WORK TO BE COMPLETED => Both the line containing "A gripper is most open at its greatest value" and the line containing "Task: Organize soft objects" belong to the span. Output exactly that span from the listing below, and nothing outside it.

PROVIDED INFORMATION =>
---------------
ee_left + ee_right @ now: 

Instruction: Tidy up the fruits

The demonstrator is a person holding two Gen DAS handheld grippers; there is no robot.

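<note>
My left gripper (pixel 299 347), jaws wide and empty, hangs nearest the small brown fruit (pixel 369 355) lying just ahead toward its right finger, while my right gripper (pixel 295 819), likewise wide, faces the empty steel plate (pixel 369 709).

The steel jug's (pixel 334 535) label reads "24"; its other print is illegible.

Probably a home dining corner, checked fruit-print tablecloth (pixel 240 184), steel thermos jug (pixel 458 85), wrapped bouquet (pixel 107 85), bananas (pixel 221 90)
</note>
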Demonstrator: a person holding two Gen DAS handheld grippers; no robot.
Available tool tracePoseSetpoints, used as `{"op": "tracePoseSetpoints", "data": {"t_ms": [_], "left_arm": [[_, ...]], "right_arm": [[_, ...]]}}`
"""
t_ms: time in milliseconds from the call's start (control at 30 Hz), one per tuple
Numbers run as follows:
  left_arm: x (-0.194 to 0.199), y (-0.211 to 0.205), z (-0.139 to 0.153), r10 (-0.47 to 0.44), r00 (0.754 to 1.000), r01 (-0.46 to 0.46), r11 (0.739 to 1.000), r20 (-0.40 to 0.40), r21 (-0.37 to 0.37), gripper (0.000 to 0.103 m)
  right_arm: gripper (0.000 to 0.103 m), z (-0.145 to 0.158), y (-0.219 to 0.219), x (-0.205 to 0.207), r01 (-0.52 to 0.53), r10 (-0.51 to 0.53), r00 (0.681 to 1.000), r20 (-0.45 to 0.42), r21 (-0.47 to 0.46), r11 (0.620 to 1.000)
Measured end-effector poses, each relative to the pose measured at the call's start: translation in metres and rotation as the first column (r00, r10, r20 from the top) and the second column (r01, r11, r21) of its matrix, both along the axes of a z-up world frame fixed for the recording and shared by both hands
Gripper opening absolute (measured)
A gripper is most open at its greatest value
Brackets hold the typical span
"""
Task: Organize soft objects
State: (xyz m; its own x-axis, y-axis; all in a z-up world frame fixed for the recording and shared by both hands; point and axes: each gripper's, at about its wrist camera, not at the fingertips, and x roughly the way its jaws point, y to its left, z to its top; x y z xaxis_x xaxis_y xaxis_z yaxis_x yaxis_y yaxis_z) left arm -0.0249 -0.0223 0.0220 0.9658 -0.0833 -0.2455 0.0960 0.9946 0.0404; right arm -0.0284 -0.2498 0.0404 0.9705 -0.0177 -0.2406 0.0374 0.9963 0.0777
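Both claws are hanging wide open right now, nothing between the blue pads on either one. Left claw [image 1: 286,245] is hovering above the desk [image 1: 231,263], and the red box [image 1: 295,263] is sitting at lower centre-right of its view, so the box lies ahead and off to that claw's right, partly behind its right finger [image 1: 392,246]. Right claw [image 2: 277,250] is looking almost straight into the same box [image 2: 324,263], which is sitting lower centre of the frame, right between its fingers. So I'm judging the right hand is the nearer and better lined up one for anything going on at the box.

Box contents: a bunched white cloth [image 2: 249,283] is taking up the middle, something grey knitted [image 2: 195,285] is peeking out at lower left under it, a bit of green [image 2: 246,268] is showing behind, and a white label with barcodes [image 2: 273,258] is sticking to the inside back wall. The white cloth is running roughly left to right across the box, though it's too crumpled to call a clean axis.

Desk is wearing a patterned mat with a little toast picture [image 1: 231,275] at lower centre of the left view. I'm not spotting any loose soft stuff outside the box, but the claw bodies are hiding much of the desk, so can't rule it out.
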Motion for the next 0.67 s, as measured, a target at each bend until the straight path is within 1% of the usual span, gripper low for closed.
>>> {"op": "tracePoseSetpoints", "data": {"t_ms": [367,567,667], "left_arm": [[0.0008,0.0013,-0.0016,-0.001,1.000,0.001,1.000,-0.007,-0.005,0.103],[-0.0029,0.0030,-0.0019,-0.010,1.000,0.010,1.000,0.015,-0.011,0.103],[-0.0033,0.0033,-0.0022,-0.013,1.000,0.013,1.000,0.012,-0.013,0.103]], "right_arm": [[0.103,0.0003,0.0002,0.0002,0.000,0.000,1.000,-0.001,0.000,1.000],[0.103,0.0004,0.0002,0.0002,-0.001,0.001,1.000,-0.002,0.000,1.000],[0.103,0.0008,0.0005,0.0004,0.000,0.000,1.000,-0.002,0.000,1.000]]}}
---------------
EXERCISE ANSWER =>
A gripper is most open at its greatest value
Brackets hold the typical span
"""
Task: Organize soft objects

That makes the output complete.